**Assigned task:**
Up to and including the line containing "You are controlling", retype each line of the listing below exactly, beginning with the first.

##########

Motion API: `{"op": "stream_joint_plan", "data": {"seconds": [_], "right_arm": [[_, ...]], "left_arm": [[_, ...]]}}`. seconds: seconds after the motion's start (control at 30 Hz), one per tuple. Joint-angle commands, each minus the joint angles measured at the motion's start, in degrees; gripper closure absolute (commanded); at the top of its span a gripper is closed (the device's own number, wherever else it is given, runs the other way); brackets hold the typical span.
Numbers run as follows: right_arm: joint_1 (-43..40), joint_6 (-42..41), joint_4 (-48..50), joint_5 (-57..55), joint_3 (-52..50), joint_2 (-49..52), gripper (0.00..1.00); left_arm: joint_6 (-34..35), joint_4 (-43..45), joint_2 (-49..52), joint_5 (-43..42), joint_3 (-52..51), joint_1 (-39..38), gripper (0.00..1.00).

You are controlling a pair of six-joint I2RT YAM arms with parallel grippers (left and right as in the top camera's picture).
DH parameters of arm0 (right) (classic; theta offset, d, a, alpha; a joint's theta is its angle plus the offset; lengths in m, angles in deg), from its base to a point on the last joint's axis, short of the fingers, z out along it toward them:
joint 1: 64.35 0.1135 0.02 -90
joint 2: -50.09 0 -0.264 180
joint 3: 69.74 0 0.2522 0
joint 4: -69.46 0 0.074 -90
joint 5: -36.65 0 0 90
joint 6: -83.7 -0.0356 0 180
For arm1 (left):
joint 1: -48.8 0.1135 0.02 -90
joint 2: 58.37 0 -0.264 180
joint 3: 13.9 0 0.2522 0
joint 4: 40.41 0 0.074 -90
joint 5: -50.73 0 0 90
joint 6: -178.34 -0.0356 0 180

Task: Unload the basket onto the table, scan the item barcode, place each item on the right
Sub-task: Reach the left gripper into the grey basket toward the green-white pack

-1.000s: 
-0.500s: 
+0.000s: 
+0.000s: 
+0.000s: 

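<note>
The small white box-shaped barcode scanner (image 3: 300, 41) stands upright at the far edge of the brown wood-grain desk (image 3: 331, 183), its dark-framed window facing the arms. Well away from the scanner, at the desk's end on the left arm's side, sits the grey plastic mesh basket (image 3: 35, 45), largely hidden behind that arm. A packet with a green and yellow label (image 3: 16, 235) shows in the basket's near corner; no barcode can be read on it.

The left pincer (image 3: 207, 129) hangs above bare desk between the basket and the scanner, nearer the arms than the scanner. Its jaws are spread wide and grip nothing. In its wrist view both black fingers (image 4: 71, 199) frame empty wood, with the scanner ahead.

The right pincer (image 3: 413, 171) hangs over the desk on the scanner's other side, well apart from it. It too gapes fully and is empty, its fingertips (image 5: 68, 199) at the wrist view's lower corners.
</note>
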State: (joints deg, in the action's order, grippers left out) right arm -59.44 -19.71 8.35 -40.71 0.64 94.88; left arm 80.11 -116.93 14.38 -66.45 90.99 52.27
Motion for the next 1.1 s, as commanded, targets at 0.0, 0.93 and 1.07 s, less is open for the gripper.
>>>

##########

**Exercise solution:**
Motion API: `{"op": "stream_joint_plan", "data": {"seconds": [_], "right_arm": [[_, ...]], "left_arm": [[_, ...]]}}`. seconds: seconds after the motion's start (control at 30 Hz), one per tuple. Joint-angle commands, each minus the joint angles measured at the motion's start, in degrees; gripper closure absolute (commanded); at the top of its span a gripper is closed (the device's own number, wherever else it is given, runs the other way); brackets hold the typical span.
Numbers run as follows: right_arm: joint_1 (-43..40), joint_6 (-42..41), joint_4 (-48..50), joint_5 (-57..55), joint_3 (-52..50), joint_2 (-49..52), gripper (0.00..1.00); left_arm: joint_6 (-34..35), joint_4 (-43..45), joint_2 (-49..52), joint_5 (-43..42), joint_3 (-52..51), joint_1 (-39..38), gripper (0.00..1.00).

You are controlling a pair of six-joint I2RT YAM arms with parallel grippers (left and right as in the top camera's picture).

The output has been completed.